To ensure the new network is effective, the government has also created an assessment system to guarantee that organisations and local officials that ignore their responsibility to control pollution will be properly dealt with.

 

The government has set a goal of slashing emissions of major pollutants by 10 percent during its 11th Five-Year Plan period (2006-10), but it recently admitted that it had failed to meet its goal last year of a 2 percent reduction.

 

A recent SEPA report revealed that last year sulphur dioxide emissions increased by 463,000 tons in China, 1.8 percent more than the previous year.
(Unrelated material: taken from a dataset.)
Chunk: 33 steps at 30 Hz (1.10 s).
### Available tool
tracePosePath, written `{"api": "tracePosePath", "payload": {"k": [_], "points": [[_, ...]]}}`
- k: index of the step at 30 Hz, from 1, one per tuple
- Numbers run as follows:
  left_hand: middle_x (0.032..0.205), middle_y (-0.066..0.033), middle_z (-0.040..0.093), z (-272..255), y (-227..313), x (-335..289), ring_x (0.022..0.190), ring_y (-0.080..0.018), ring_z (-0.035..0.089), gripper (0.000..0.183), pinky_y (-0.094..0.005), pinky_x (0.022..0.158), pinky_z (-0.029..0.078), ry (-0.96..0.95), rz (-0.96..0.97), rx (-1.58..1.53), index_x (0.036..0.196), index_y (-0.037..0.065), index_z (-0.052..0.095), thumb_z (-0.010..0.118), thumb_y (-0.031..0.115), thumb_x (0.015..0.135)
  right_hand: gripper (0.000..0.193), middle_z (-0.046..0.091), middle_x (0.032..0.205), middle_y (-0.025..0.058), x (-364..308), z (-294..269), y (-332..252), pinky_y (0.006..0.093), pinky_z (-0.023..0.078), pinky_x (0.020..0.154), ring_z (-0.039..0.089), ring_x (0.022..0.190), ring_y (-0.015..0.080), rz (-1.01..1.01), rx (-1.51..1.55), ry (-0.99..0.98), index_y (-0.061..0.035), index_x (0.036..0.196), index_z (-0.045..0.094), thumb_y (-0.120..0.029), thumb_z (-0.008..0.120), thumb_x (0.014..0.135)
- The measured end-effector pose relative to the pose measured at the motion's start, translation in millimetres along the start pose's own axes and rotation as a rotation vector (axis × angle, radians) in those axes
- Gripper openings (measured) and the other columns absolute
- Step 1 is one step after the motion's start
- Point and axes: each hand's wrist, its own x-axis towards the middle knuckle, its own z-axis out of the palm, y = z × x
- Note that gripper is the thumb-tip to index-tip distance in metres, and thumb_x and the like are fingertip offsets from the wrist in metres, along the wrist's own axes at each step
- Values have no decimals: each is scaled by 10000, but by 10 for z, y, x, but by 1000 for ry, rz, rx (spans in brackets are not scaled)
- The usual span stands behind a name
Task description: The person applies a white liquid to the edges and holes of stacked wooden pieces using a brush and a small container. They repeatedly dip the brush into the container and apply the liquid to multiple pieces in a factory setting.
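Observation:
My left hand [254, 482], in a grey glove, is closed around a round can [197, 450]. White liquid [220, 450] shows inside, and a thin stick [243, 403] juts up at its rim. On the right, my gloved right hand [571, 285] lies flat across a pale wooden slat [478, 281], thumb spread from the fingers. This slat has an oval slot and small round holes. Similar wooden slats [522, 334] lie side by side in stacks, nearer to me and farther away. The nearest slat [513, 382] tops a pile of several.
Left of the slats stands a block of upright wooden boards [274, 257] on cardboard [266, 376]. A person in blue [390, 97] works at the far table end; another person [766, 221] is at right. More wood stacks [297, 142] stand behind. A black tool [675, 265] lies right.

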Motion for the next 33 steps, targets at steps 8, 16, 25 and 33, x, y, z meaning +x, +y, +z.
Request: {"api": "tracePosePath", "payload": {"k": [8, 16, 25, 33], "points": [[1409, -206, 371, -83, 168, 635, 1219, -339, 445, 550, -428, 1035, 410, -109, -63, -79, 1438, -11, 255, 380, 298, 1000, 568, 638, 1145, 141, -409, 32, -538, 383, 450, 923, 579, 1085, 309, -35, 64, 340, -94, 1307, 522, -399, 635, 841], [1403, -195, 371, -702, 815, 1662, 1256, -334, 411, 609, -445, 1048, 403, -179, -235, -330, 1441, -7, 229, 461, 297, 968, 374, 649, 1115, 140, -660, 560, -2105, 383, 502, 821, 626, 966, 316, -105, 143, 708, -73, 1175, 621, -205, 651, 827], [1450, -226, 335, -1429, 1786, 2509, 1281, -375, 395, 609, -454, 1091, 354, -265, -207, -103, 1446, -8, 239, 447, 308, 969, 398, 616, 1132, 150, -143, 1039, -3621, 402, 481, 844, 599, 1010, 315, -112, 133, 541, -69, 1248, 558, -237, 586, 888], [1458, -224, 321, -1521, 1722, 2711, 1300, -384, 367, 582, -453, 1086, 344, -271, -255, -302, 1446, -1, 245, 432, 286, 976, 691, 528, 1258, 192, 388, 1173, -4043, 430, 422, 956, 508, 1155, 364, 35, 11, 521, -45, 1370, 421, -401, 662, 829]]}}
The chemical oxygen demand (COD), a water pollution index, reached 14.31 million tons, a 1.2 percent rise over 2005.

 

The authorities would like to reduce sulphur dioxide emissions by 3.2 million tons and the COD by 1.23 million tons.

 

"We are optimistic we can meet the target by taking a series of concrete measures," Zhou said.

 

Premier Wen Jiabao plans to lead a taskforce to ensure that government targets are met and that the deterioration of the country's resources is brought to a halt.

 

Analysts say the premier's unprecedented step will keep local government officials who are more interested in economic growth than environmental protection in line.

 

Zhou also said plans are in the pipeline for assessments of local government efforts to control pollution. Officials that fail to meet pollution-control targets will be punished by cuts in financial support from the central government. Local officials' promotion prospects will also be judged by their efforts to reduce pollution.

 

"Environment indices will be publicized for public supervision," said Zhou. "Those who fabricate them will be dealt with appropriately."